Standard Chartered’s Bitcoin Adoption
Standard Chartered, known for its innovative approach to banking, has recognized the potential of Bitcoin and the transformative power it holds for the financial industry. With increasing demand from its customers for exposure to digital assets, the bank decided to integrate Bitcoin services into its offerings.
One of the primary reasons behind Standard Chartered’s adoption of Bitcoin is to meet the evolving needs of its tech-savvy clientele. As the world rapidly moves towards digitization, the bank acknowledges the necessity of staying relevant and catering to the preferences of the younger generation, who are more comfortable with cryptocurrencies.
Furthermore, by providing its customers with access to Bitcoin investments, Standard Chartered aims to capitalize on the growing interest in cryptocurrencies and tap into new revenue streams. As the demand for traditional banking services faces challenges, offering innovative digital solutions can help the bank maintain a competitive edge in the market.
While Standard Chartered’s move towards Bitcoin demonstrates the bank’s forward-thinking approach, it also requires careful consideration of regulatory frameworks. Cryptocurrencies operate in a relatively nascent and evolving regulatory landscape, with different jurisdictions implementing varying rules.
Standard Chartered must navigate these complexities to ensure compliance with anti-money laundering (AML) and know-your-customer (KYC) regulations, among others. The bank’s commitment to maintaining a secure and transparent ecosystem is crucial to fostering trust among its clients and regulators alike.
Impact on the Banking Industry
Standard Chartered’s embrace of Bitcoin sends a strong signal to other traditional financial institutions about the need to adapt to changing market dynamics. As one of the major players in the global banking sector, its move may encourage other banks to explore cryptocurrency services, leading to increased acceptance and integration of digital assets within the industry.
This development also highlights the growing synergy between traditional banking and the cryptocurrency market. Collaborations between fintech companies and established banks could further streamline the adoption of cryptocurrencies and blockchain technology, leading to more efficient financial systems.
The Future of Banking
Standard Chartered’s foray into Bitcoin marks a significant milestone in the evolution of the banking industry. As cryptocurrencies become increasingly mainstream, banks that embrace innovation and adapt to the digital era are likely to thrive.
In the coming years, we can expect more banks to explore cryptocurrencies, not only for investment purposes but also as a means of payment and remittance.
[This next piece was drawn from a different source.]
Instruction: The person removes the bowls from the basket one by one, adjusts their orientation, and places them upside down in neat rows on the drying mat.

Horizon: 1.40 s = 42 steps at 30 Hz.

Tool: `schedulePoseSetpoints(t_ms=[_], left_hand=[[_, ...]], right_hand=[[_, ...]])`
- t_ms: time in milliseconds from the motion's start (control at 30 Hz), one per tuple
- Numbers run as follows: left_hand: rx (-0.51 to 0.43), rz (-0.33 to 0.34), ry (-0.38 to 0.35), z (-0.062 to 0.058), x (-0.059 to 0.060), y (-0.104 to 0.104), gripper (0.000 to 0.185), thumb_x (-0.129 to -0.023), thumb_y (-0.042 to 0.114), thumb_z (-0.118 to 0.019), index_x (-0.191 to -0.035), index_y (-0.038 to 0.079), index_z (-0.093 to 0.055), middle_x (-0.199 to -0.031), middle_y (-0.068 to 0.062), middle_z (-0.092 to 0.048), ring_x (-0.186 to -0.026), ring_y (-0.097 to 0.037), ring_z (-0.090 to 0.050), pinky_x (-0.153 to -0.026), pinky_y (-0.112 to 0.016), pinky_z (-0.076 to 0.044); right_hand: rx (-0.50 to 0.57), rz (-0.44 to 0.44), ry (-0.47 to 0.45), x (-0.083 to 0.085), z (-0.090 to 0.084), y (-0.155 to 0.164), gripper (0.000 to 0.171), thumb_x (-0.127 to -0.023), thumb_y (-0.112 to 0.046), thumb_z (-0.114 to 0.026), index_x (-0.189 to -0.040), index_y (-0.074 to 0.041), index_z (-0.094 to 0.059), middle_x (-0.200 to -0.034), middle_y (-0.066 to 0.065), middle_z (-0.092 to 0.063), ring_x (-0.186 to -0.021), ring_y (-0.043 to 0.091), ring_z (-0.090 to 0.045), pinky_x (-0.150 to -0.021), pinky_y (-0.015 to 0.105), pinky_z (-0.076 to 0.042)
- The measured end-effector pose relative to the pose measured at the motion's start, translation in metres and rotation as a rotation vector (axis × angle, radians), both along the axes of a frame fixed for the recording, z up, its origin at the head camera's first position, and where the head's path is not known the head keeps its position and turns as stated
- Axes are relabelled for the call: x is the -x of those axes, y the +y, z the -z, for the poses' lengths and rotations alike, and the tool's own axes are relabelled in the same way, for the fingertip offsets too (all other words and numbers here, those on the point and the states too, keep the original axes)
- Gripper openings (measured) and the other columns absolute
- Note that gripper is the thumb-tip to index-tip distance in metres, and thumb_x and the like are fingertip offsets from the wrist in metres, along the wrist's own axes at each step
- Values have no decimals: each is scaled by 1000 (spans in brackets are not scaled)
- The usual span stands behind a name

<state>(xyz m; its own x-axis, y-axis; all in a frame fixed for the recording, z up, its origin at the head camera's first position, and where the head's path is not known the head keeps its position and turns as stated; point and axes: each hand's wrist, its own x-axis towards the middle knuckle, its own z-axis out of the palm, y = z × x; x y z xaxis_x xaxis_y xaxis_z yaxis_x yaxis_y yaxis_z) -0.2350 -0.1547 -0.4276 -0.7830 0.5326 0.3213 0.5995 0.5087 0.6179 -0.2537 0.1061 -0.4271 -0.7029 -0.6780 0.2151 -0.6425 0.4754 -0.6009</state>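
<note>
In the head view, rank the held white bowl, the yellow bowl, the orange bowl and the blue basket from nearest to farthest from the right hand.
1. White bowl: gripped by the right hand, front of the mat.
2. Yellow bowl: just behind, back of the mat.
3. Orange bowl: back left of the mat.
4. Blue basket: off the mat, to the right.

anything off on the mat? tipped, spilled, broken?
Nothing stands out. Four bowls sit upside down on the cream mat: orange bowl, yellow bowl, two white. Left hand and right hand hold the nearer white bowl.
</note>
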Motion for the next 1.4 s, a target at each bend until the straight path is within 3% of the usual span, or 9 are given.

Additionally, as central bank digital currencies (CBDCs) gain traction, the distinction between traditional fiat currencies and digital assets may blur further.
Standard Chartered’s decision to incorporate Bitcoin into its services represents a pivotal moment in the history of traditional banking. By acknowledging the potential of cryptocurrencies, the bank demonstrates its commitment to meeting the demands of the modern financial landscape.
As Bitcoin and other cryptocurrencies continue to redefine the way we perceive and utilize money, traditional banks face the challenge of evolving with the times. While regulatory hurdles remain, the integration of cryptocurrencies into banking services could pave the way for a more inclusive and technologically advanced financial ecosystem.
Ultimately, the adoption of Bitcoin by Standard Chartered underscores the need for banks to embrace innovation and stay attuned to the changing needs of their customers in an ever-evolving digital world.